» **Aim of the task**
Every line below that contains "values" is to be copied.

» **Records for the exercise**
__________________________________________________

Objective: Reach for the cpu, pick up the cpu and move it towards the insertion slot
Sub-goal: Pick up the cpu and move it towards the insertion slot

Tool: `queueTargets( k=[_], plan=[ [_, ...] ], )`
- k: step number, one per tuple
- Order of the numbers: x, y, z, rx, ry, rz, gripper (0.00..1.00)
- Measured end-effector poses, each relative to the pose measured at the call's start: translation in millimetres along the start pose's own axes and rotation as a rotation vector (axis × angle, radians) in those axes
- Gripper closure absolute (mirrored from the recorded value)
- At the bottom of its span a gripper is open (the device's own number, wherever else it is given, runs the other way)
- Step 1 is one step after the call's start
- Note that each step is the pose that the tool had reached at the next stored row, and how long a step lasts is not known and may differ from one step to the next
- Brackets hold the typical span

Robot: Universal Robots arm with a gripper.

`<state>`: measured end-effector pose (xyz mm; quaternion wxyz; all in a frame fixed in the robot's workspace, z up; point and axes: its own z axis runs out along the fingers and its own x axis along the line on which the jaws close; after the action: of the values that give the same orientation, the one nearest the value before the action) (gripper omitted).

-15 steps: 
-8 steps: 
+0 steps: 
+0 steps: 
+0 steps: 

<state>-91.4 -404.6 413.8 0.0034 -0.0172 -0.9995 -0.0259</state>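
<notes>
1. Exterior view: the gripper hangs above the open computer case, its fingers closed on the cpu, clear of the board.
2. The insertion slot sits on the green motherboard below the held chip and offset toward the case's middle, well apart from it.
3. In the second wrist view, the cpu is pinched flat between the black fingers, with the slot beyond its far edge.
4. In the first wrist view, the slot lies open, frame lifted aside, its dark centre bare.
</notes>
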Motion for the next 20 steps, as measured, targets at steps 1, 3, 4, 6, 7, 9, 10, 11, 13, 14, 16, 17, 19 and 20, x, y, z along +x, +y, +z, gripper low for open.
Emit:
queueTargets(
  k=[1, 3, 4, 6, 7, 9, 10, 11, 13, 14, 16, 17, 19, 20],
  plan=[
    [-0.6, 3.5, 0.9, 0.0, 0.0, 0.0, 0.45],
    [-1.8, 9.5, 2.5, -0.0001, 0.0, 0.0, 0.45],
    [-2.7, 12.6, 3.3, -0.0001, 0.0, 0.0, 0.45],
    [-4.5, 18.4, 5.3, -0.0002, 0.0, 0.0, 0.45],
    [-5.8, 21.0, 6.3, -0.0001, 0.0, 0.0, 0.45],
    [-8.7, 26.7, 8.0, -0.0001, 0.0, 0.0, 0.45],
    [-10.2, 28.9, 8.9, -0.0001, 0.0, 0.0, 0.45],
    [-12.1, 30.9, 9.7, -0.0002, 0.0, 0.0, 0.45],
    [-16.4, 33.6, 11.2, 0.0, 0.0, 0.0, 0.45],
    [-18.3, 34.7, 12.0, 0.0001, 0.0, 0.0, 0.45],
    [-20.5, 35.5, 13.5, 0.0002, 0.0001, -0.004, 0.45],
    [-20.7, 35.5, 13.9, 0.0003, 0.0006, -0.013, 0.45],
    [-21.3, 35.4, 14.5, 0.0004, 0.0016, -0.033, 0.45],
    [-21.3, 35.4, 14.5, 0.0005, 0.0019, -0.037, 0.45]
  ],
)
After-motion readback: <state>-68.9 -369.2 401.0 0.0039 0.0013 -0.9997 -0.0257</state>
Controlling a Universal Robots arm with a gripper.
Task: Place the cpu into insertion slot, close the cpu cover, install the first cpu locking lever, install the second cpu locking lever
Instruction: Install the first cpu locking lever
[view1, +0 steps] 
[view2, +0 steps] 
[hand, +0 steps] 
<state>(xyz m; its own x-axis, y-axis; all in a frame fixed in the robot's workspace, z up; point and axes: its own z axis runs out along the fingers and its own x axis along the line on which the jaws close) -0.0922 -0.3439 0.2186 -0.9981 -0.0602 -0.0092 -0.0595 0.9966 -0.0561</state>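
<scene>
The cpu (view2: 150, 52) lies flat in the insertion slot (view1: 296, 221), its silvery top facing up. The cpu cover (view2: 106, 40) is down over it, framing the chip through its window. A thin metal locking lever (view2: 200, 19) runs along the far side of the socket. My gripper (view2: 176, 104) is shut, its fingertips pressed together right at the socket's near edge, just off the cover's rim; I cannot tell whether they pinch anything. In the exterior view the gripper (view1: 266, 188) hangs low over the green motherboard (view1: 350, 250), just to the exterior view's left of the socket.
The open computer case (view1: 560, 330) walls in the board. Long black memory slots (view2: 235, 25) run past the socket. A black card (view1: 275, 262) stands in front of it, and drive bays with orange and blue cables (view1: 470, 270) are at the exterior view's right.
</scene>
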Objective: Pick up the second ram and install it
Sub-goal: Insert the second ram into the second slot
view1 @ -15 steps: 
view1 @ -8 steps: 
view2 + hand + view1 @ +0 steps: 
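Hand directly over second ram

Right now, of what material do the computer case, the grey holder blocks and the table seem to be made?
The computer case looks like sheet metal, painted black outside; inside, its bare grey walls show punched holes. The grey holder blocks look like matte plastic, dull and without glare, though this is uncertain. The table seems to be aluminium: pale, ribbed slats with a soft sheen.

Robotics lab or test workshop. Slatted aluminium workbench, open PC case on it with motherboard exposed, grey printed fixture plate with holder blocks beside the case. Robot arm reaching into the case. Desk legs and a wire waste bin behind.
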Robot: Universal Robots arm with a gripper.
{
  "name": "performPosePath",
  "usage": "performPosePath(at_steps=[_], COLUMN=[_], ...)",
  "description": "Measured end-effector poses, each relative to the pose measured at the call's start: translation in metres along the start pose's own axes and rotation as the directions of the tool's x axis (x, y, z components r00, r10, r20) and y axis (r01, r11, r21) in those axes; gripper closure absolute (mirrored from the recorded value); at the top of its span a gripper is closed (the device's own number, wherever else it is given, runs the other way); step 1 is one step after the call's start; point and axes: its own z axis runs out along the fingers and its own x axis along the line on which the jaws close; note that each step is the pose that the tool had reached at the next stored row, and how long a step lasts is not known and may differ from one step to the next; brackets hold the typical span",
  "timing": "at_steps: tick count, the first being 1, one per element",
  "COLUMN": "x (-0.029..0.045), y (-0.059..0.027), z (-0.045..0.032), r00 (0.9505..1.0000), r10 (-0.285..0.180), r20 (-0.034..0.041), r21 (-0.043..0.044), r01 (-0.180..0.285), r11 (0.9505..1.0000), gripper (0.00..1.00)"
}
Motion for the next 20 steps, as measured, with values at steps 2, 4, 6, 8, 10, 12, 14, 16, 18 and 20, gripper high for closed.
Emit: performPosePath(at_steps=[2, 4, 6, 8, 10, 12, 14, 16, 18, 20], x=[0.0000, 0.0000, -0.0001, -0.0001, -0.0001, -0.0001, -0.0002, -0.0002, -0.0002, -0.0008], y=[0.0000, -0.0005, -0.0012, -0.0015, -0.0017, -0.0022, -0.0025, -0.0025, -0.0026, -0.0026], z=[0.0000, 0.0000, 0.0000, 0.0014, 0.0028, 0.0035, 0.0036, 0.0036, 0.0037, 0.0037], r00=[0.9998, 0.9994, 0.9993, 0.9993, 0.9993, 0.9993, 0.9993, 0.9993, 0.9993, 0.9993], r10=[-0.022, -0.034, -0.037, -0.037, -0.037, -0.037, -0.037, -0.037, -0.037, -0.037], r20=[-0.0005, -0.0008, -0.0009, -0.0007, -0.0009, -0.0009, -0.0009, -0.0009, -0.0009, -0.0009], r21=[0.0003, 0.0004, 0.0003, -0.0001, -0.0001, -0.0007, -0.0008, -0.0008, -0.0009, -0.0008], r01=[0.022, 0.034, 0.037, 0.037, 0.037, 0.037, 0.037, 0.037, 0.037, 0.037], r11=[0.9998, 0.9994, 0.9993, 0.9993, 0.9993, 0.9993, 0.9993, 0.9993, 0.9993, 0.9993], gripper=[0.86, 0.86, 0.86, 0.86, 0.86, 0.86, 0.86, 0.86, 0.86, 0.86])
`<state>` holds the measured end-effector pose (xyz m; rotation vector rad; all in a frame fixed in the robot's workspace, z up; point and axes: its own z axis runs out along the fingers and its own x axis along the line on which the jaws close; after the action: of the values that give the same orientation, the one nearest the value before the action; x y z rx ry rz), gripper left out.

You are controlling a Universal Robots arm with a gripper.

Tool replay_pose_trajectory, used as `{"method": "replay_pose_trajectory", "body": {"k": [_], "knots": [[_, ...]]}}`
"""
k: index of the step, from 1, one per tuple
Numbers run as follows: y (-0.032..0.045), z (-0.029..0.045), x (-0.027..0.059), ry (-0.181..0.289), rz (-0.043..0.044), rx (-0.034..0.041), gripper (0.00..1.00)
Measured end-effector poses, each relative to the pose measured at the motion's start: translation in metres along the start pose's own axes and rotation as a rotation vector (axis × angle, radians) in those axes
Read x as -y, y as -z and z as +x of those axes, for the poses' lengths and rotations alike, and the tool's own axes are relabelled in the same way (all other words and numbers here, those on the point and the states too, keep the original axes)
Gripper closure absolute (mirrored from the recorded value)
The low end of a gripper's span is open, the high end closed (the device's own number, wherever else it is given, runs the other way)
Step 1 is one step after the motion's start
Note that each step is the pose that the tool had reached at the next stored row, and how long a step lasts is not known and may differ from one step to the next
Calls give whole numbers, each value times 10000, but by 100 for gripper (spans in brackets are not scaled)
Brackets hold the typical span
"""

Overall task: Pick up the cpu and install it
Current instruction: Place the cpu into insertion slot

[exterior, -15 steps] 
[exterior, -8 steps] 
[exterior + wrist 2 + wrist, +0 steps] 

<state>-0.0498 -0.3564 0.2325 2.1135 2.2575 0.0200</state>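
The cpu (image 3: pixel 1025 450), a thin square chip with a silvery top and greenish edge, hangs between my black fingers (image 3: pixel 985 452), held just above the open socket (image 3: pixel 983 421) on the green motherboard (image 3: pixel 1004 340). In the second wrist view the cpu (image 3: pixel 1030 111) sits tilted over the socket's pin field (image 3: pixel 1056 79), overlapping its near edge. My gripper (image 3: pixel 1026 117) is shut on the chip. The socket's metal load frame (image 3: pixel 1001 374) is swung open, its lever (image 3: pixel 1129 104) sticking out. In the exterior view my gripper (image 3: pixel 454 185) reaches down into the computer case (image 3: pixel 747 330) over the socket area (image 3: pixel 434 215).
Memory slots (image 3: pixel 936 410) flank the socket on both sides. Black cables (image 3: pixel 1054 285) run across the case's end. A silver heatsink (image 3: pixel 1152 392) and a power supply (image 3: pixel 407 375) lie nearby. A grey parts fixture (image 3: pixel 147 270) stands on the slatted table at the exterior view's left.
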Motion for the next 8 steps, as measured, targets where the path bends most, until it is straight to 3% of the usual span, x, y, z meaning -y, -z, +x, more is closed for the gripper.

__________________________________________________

» **Output for this task**
`<state>`: measured end-effector pose (xyz mm; quaternion wxyz; all in a frame fixed in the robot's workspace, z up; point and axes: its own z axis runs out along the fingers and its own x axis along the line on which the jaws close; after the action: of the values that give the same orientation, the one nearest the value before the action) (gripper omitted).
Motion for the next 20 steps, as measured, with values at steps 2, 4, 6, 8, 10, 12, 14, 16, 18 and 20, gripper high for closed.
`<state>` holds the measured end-effector pose (xyz m; rotation vector rad; all in a frame fixed in the robot's workspace, z up; point and axes: its own z axis runs out along the fingers and its own x axis along the line on which the jaws close; after the action: of the values that give the same orientation, the one nearest the value before the action; x y z rx ry rz), gripper left out.

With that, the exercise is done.